Toyoda's appearance in Washington marked a dramatic peak in a safety crisis that broke a month ago with a series of recalls over unintended acceleration and braking problems that now include more than 8.5 million vehicles globally.
Politicians in Japan continued to express worries about the potential fallout from the crisis. Toyota, with a market value of about $125 billion, is at the heart of a massive supplier network that is vital to the economy's health.
“It was good that the Toyota president himself appeared before the panel and testified,” Prime Minister Yukio Hatoyama told reporters in Tokyo on Thursday.
“I don't think this marks the end of everything. He spoke of working to make improvements. This is a matter involving cars -- that affects people's lives, so the important thing is to pay close attention to safety and to fulfill its aim to make improvements where they are needed. I'm hopeful and I think they will do so.”
But some warned that Toyota's woes have just begun and that people in Japan, far from the centre of the crisis, may be underestimating the potential long-term impact.
“In Japan, many think Toyota's damage from the recalls will be relatively limited in the hope of not hurting the Japan-US relationship, but the reality is very severe,” said Koji Morioka, economics professor at Kansai University in western Japan.
“At the hearing, some serious flaws in the company's corporate governance came to light, including that Toyoda had not been aware of key pieces of safety-issue information until recently,” he said.
The costs of the recall are set to grow with an agreement with New York state to speed customer repairs and provide alternative transportation, a pact likely to expand to other states. Toyoda's efforts to reassure US officials and consumers were undercut by a confrontation over a 2009 memo in which Toyota boasts of saving $100 million by persuading safety regulators to accept a relatively cheap recall of floor mats implicated in the unintended acceleration.
US Transportation Secretary Ray LaHood, who preceded Toyoda before the committee, simply labeled recalled Toyota vehicles as “not safe.”
Dressed in a gray, pinstripe suit, Toyoda said he, more than anyone, wanted Toyota cars to be safe. “My name is on every car,” he said in English before using an interpreter to answer questions.
But Toyoda rejected the possibility that some of the acceleration problems are in the electronics rather than the recalled sticky accelerator mechanisms and floor mats that can trap the accelerator pedal.

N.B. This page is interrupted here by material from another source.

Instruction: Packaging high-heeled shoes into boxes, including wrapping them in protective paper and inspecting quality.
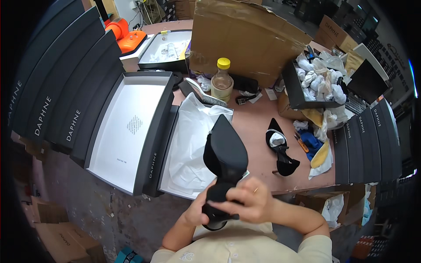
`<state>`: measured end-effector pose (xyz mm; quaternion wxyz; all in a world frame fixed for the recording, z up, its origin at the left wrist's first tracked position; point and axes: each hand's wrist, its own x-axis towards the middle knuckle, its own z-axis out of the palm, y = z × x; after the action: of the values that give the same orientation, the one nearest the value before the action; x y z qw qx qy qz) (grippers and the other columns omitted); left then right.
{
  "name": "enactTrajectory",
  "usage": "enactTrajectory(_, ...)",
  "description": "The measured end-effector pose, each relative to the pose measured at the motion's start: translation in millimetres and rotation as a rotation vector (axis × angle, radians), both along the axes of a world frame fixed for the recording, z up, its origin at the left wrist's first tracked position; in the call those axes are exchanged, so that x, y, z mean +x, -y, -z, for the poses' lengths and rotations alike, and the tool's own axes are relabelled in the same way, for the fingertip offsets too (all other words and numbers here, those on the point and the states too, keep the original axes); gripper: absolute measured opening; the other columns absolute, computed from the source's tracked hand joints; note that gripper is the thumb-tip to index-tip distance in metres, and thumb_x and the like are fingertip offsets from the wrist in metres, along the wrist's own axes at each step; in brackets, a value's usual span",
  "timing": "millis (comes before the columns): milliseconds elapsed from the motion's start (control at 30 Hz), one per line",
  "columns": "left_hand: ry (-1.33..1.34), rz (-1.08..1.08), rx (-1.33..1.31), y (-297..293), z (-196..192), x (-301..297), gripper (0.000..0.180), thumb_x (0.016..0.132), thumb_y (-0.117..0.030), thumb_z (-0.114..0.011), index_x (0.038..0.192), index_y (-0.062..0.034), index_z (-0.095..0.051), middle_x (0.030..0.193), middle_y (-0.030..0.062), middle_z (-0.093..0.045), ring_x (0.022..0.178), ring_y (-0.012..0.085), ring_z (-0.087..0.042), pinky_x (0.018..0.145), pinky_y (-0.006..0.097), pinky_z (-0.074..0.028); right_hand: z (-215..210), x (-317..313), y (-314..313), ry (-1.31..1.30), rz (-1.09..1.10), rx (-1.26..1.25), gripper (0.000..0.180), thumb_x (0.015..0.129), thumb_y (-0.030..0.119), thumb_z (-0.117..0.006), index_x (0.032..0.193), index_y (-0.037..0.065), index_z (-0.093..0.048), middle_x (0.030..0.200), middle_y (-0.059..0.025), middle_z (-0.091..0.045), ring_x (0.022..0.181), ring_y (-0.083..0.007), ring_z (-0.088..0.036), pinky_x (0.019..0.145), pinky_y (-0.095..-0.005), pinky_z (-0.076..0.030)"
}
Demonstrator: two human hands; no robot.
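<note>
A black pointed-toe high-heeled shoe (226, 147) is held up in front of me, its dark sole showing and its toe pointing away. My left hand (196, 213) wraps round the heel end from the left. From the right, my right hand (253, 200) grips the same end with bent fingers, which partly hide the heel and strap. The second shoe (287, 165) of the same kind rests on the table to the right, white paper stuffed in its toe. Just left of the held shoe lies an open box (164, 186) lined with white tissue paper (188, 149).
Dark shoebox lids or boxes stand in rows at left (57, 87) and right (368, 144). An open lid (125, 131) leans beside the tissue-lined box. Behind are a brush (204, 94), a yellow-capped bottle (222, 81), a cardboard sheet (245, 39), a box of crumpled paper (311, 103) and an orange-handled cutter (301, 142).
</note>
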<state>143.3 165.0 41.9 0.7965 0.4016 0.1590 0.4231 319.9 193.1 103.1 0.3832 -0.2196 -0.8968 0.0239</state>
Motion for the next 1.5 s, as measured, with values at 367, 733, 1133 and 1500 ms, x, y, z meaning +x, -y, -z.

Chris Gidez, director of risk management and crisis communications at Hill & Knowlton, said Toyoda gets points for coming from Japan to testify and judgments will not be made in just one hearing. “This is going to be a marathon for Toyota.”
In its hometown of Toyota City, anxious employees rallied behind their president.
“There were some tough questions, but I think he answered them earnestly,” said Shingo Mori, who works at Toyota's Kamigo Logistics Center. “Now we all need to work together to meet our customers' needs and try to regain the trust that we've lost.”
The unintended acceleration problems have been linked to five US deaths, with 29 other fatality reports being examined by US authorities.
Representative Paul Kanjorski, a Democrat from Pennsylvania, warned Toyoda that his company would have to pay for the deaths and injuries as US lawsuits mount. “You will be called upon to pay compensation,” Kanjorski said.
Rep. John Mica, a Florida Republican, called it an embarrassing day for regulators and for Toyota.
“I'm embarrassed for you, sir,” Mica told Toyota's North American President Yoshimi Inaba, who was testifying with Toyoda. “I'm embarrassed for the thousands of Americans who work at 10 plants across the United States.”
Toyota now faces a criminal investigation and a securities probe in the US as well as unresolved questions about hundreds of incidents of unintended acceleration reported by consumers.
The FBI raided the Detroit operations of three Japanese suppliers of electronic components to the auto industry on Wednesday. Denso Corp confirmed the raids were unrelated to the Toyota recalls.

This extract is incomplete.